Circulatory System Interaction with Other Systems

  • The circulatory system absorbs nutrients and water from the digestive system, delivers nutrients to the liver for processing via the hepatic portal vein, and provides essential nutrients for hematopoiesis and building hemoglobin.
  • The circulatory system provides nutrients and oxygen for muscle contraction.
  • The circulatory system removes lactic acid and distributes heat generated by muscle contraction.
  • Muscular pumps aid in venous return, and exercise contributes to cardiovascular health and helps prevent atherosclerosis.
  • The circulatory system transports various white blood cells, including those produced by lymphatic tissue, and antibiotics throughout the body to maintain health.
  • The circulatory system carries excess tissue fluid not able to be reabsorbed by the vascular capillaries back to the lymphatic system for processing.
  • The left side of the heart has to pump blood to the entire body.
  • The right side of the heart only pumps blood to the lungs.
  • The left ventricle has the thickest walls in the heart, it must pump blood to the entire body (systemic circulation).
  • The right side (low pressure) only needs to pump blood the lungs (pulmonary circulation).

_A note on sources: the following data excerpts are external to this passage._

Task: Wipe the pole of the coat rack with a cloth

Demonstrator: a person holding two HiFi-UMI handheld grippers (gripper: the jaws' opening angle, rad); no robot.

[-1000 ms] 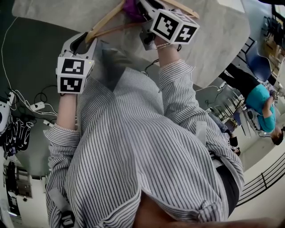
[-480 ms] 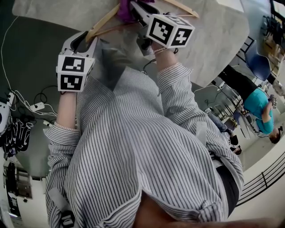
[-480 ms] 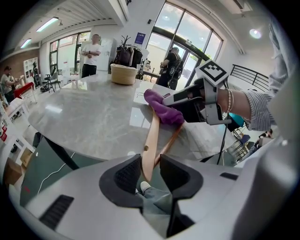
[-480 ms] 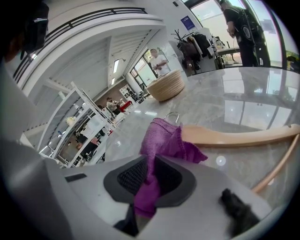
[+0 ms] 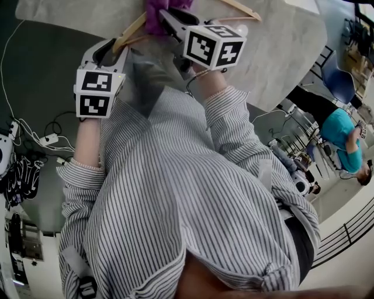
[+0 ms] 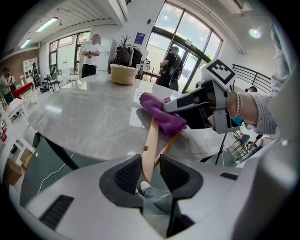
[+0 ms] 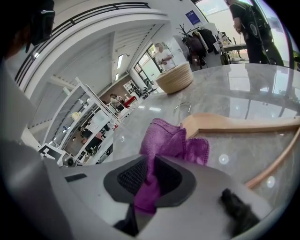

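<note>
Jaws of my left gripper (image 6: 150, 171), read in the left gripper view, are clamped on one end of the light wooden coat hanger (image 6: 151, 140), which sits upright between the two dark ribbed pads. From there the hanger runs away over the grey marble-patterned round table (image 6: 84, 117). The crumpled purple cloth (image 6: 161, 115) is draped over the hanger further along. My right gripper (image 6: 169, 106) reaches in from the right and meets that cloth. A round woven basket (image 6: 123, 74) stands well back on the table.

Right gripper view: the jaws of my right gripper (image 7: 150, 180) are closed on the purple cloth (image 7: 171, 140), a fold of it pinched between the pads. The free part of the cloth bunches against the broad wooden arm of the hanger (image 7: 234, 124), touching it. The hanger lies across the table (image 7: 243, 93); the basket (image 7: 174, 77) is beyond.

Head view: my left gripper (image 5: 115, 51) and right gripper (image 5: 166, 14) both point at the table (image 5: 280, 47). The hanger (image 5: 131, 32) spans between them. The cloth (image 5: 153, 13) sits at the tip of the right gripper, on the hanger.
</note>
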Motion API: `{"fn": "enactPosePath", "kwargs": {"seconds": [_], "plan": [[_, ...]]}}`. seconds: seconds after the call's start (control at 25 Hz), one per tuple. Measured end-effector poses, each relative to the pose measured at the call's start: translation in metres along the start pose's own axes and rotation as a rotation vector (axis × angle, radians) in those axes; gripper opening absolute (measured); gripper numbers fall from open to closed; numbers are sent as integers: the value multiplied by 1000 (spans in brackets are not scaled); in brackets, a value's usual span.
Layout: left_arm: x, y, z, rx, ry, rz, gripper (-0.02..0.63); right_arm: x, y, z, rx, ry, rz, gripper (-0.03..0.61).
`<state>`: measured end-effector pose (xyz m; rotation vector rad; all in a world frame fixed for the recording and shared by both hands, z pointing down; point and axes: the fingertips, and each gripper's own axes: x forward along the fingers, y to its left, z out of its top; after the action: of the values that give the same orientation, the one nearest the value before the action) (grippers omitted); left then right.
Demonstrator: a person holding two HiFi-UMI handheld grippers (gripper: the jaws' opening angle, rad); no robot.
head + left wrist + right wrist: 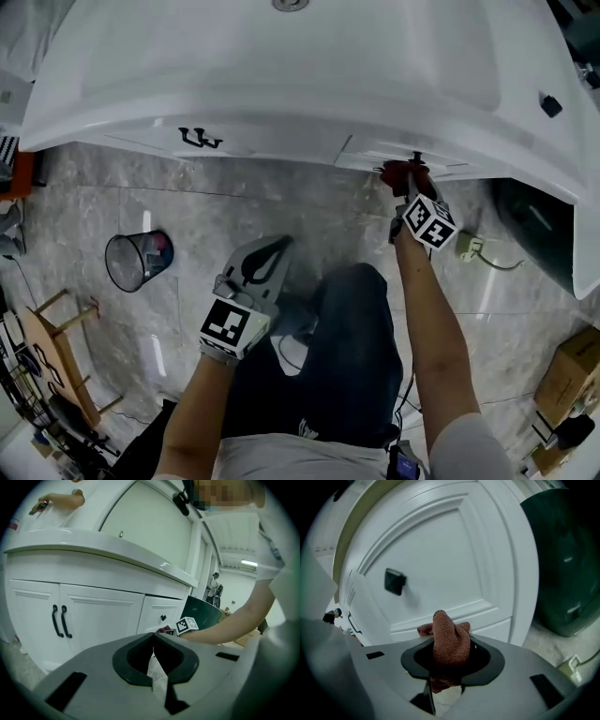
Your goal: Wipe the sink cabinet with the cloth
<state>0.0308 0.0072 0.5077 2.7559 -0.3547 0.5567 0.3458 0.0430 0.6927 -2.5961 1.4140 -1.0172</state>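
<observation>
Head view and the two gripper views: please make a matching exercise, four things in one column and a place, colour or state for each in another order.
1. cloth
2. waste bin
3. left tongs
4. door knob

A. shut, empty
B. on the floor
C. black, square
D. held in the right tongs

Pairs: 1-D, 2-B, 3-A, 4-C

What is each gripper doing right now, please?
Left gripper: closed, holding nothing.
Right gripper: closed on the brown cloth, near the cabinet door.
</observation>
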Motion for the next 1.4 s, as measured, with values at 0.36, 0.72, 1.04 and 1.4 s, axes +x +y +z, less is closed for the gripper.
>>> {"fn": "enactPosePath", "kwargs": {"seconds": [0.36, 0.72, 1.04, 1.4], "plan": [[59, -42, 19, 53, 6, -116, 11, -25, -93, 34, -15, -37, -72, 138], [72, -66, 30, 76, 13, -159, 11, -39, -92, 54, 9, -38, -42, 133], [45, -81, 56, 48, -7, -164, 11, -74, -86, 107, -75, -53, -53, 130], [7, -93, 84, 14, -31, -136, 11, -119, -61, 168, -110, -79, -60, 129]]}}
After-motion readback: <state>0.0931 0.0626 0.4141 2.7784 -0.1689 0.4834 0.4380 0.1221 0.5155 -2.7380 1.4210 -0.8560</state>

  • The pericardium is a protective double-layered sac around the heart that reduces friction, prevents overexpansion, and helps anchor the heart in place.
  • The right atrium receives deoxygenated blood from the body via the superior & inferior vena cava.
  • The right ventricle pumps deoxygenated blood to the lungs through the pulmonary valve into the pulmonary artery.
  • The left atrium receives oxygenated blood from the lungs via the pulmonary veins.
  • The left ventricle pumps oxygenated blood to the body through the aortic valve into the aorta.
  • Blood flows through the tricuspid valve into the right ventricle.
  • Blood flows through the bicuspid (mitral) valve into the left ventricle.